> [THE TASK]
After finding the line containing "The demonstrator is" below, please output that line and each following one through the line containing "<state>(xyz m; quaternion", exactly as written.

> [MATERIAL SUPPLIED]
▬▬▬▬▬▬

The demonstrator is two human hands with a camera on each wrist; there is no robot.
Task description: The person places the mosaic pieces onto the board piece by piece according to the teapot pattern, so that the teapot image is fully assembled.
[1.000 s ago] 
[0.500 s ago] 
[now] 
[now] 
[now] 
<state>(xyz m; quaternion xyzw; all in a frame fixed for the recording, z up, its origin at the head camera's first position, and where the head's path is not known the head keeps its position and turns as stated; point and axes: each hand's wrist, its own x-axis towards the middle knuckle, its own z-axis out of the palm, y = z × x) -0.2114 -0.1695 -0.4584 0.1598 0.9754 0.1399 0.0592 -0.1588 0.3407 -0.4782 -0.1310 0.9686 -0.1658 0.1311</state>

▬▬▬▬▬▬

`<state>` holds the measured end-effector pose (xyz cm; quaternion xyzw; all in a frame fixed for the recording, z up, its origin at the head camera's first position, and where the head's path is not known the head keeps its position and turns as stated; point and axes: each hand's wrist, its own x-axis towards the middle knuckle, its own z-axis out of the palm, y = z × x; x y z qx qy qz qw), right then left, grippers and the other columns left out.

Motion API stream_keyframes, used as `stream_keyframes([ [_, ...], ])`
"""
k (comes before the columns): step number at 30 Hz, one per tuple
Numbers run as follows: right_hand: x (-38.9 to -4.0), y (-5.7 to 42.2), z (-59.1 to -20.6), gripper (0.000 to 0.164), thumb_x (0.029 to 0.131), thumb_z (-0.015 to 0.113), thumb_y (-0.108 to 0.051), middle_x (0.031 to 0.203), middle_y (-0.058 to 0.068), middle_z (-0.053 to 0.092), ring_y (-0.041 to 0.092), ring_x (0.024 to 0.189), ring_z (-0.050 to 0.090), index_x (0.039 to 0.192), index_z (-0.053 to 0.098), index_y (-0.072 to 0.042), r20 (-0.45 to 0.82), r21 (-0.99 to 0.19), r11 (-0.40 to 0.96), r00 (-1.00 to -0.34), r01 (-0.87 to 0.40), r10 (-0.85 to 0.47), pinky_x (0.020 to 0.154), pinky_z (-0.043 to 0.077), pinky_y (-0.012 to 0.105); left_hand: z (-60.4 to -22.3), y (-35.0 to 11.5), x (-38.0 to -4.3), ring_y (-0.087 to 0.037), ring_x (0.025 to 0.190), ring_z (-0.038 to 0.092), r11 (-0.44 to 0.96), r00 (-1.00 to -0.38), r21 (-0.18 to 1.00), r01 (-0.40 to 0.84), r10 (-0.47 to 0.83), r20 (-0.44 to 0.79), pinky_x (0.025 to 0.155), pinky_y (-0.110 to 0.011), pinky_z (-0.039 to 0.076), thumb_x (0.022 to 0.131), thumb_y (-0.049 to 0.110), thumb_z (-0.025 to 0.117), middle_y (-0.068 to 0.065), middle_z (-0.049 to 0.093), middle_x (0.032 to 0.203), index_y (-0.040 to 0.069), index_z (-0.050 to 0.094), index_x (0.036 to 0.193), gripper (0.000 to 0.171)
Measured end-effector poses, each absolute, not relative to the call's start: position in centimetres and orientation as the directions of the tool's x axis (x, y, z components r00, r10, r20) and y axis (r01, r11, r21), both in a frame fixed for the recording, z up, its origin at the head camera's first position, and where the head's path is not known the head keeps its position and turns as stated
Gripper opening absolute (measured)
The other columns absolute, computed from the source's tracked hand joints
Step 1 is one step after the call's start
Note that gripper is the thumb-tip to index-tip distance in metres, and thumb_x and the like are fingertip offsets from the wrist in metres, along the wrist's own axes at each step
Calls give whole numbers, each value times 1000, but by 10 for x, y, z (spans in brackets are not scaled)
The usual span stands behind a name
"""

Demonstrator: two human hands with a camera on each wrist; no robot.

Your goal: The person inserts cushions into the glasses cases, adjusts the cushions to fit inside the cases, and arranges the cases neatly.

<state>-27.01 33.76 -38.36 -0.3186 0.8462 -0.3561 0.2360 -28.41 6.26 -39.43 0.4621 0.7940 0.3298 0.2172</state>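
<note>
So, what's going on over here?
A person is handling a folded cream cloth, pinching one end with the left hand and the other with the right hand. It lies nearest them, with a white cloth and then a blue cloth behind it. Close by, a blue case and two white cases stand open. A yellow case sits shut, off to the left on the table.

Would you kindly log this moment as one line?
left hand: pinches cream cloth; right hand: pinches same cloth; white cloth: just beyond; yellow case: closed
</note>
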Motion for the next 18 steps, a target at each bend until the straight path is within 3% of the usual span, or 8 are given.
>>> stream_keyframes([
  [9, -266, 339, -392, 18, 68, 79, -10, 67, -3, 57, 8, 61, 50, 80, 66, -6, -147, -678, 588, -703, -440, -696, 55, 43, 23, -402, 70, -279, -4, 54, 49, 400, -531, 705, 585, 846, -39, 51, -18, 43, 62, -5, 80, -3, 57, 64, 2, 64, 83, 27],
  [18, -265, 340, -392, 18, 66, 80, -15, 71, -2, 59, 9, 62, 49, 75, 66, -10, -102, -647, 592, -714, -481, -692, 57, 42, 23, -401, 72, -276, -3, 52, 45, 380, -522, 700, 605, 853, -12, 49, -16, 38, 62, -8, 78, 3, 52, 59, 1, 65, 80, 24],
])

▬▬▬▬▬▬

> [FINAL ANSWER]
The demonstrator is two human hands with a camera on each wrist; there is no robot.
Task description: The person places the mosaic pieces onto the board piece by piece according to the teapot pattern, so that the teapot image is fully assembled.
[1.000 s ago] 
[0.500 s ago] 
[now] 
[now] 
[now] 
<state>(xyz m; quaternion xyzw; all in a frame fixed for the recording, z up, its origin at the head camera's first position, and where the head's path is not known the head keeps its position and turns as stated; point and axes: each hand's wrist, its own x-axis towards the middle knuckle, its own z-axis out of the palm, y = z × x) -0.2114 -0.1695 -0.4584 0.1598 0.9754 0.1399 0.0592 -0.1588 0.3407 -0.4782 -0.1310 0.9686 -0.1658 0.1311</state>

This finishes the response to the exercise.